An inmate's transsexualism is a serious medical need to which prison officials may not be deliberately indifferent without violating the Eighth Amendment. See White v. Farmer , 849 F.2d 322, 325 (8th Cir.th 1988) and Merriweather v. Faulkner , 821 F.2d 408, 417 (7th Cir. 1987), cert. denied, 484 U.S. 935 (1987).
Here, if Plaintiff can show a likelihood of success on the merits for her Eighth Amendment claim for deliberate indifference to medical care, then she could be entitled to preliminary injunctive relief. At this time without Defendant Doctors response or medical expert opinion, it is unclear to the Court whether Defendants' denial of hormone therapy to Plaintiff constitutes deliberate indifference. The Court notes that Defendants have not categorically denied Plaintiff medical treatment; however, the Court is concerned with Defendants' apparent failure to comply with CDCR regulations regarding continuing hormone therapy for transgender inmates upon prison transfers. (See California Correctional Health Care Services Manual, Chapter 26, Hormone Therapy for Transgender Inmate Patients.)
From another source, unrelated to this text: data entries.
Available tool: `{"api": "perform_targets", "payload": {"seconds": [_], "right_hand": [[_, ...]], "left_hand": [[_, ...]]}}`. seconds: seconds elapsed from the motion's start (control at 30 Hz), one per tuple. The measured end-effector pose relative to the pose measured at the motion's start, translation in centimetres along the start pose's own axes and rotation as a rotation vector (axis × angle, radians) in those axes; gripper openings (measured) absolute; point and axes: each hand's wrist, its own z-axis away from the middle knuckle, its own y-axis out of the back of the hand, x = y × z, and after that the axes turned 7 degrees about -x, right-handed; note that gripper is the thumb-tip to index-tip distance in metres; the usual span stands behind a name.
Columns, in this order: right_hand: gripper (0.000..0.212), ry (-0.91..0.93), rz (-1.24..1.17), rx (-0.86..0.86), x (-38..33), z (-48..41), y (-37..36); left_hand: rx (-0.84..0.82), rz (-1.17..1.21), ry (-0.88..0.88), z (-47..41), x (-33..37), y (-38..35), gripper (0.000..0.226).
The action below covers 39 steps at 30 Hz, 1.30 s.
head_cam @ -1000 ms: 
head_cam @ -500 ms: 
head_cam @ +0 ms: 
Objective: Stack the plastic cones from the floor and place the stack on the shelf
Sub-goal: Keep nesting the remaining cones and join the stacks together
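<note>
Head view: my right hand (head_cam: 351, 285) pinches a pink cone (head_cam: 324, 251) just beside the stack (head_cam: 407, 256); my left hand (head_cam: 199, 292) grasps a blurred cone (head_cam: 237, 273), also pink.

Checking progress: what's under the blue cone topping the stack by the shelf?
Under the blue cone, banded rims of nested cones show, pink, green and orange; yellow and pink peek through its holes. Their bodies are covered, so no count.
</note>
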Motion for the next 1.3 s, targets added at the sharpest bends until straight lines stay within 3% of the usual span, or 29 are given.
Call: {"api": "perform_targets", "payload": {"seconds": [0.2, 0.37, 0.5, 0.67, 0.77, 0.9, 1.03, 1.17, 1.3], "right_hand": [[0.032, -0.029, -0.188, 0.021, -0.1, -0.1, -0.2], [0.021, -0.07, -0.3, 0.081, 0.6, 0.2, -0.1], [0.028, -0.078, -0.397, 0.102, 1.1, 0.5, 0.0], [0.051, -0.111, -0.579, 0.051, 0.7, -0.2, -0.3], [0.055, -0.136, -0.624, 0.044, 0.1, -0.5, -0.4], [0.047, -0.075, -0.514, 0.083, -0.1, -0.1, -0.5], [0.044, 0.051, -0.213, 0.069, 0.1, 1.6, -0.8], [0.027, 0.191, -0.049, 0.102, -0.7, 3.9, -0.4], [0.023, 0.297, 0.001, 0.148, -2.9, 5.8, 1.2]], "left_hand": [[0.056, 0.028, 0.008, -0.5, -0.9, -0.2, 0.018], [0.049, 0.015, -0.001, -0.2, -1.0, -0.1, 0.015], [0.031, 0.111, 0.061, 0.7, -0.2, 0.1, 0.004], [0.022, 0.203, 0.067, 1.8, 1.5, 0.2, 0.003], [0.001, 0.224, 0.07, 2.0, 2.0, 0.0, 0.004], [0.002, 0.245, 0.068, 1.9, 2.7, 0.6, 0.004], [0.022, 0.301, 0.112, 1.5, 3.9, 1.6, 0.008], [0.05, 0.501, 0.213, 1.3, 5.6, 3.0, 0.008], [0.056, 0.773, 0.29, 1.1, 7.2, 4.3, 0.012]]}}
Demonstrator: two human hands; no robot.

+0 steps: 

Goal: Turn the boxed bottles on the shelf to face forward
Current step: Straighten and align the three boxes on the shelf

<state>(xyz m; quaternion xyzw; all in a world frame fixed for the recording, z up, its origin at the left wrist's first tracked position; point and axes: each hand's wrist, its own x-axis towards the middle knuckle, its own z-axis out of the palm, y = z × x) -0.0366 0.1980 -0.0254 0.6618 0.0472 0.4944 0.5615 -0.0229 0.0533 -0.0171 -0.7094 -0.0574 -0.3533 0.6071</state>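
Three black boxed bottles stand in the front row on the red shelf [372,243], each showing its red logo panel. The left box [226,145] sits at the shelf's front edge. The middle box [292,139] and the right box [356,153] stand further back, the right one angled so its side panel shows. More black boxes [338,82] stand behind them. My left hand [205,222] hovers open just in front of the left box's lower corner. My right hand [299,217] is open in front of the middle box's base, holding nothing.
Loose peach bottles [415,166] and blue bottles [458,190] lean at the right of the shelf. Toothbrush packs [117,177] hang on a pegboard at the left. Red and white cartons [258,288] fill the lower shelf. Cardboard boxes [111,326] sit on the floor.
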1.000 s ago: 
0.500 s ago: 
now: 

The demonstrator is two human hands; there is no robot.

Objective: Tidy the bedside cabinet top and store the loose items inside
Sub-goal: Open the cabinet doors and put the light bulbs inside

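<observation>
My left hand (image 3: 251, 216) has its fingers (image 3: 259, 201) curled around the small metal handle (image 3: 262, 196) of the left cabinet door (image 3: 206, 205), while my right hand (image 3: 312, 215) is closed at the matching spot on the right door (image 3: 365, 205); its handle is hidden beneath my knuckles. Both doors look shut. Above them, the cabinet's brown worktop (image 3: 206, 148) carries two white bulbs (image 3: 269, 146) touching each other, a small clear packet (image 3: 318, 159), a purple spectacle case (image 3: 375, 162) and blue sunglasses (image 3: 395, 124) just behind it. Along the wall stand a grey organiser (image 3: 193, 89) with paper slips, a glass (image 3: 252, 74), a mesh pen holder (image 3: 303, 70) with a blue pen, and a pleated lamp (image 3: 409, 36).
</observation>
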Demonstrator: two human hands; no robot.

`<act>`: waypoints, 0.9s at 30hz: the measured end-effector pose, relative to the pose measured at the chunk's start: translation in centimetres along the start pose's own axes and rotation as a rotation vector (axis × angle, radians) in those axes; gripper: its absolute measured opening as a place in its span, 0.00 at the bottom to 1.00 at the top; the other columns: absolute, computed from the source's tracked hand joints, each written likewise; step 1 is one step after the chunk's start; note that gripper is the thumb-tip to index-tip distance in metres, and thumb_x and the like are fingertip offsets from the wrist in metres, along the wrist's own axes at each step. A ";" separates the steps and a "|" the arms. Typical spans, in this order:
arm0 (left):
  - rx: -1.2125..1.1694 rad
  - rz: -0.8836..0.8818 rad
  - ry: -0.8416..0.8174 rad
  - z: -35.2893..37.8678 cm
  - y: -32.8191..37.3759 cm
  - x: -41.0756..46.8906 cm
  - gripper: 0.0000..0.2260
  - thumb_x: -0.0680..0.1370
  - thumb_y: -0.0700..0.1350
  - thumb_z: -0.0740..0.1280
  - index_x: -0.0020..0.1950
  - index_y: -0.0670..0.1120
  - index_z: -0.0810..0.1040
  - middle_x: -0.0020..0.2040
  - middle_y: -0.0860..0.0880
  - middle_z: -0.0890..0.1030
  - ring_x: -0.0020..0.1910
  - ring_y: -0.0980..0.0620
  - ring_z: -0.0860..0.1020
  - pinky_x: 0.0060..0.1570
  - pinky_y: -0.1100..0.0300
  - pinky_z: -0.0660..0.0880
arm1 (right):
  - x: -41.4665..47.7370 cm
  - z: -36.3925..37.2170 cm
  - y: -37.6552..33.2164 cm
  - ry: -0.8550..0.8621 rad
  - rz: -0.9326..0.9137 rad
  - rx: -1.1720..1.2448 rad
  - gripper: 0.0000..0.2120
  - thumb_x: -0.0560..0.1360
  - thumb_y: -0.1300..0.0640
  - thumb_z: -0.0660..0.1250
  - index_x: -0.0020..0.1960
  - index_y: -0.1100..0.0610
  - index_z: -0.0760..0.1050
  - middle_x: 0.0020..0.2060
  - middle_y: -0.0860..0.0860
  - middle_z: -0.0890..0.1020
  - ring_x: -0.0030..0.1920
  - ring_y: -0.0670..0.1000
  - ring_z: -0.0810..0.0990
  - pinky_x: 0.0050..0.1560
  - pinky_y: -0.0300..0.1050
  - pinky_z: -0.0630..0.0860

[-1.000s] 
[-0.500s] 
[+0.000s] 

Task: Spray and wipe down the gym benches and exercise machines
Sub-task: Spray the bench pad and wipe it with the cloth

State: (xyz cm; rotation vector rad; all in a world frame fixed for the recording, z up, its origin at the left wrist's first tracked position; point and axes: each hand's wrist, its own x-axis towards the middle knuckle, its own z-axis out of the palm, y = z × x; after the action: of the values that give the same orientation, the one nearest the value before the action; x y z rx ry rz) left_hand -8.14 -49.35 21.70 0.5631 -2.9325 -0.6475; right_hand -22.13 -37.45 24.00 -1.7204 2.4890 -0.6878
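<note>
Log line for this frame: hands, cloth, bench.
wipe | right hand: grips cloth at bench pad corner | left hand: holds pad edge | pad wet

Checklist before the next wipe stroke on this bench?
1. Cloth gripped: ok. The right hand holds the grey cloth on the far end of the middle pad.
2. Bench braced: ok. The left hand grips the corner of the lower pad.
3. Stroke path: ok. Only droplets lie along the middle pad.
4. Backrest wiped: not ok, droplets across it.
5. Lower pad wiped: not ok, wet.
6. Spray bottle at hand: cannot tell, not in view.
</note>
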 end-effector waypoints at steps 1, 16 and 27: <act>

Further, the records seem to suggest that recommendations of Dr. Bazile, a transgender specialist, that Plaintiff be reinstated on hormone therapy (Estradiol patch 0.4 mgs topically twice weekly)in November of 2009 was never followed up on by Defendants. The Court is also concerned regarding the failure to provide Plaintiff with the pain medications for Gabapentin and Robaxin prescribed by Dr. Stepke on November 12, 2009.
Plaintiff in her Motion for injunctive relief requests the Court to compel Defendants to provide Plaintiff with specific medications which she contends the failure to provide her with constitutes deliberate indifference. As noted in Plaintiff's records, some of the doctors who treated Plaintiff differ in their opinions with respect to the specific type of medication which should be prescribed. This failure to provide Plaintiff with her requested medications is not sufficient to state a claim of deliberate indifference. Thus, it cannot be said that Plaintiff has demonstrated a likelihood of success on the merits. Plaintiff's Motion is therefore Denied without prejudice.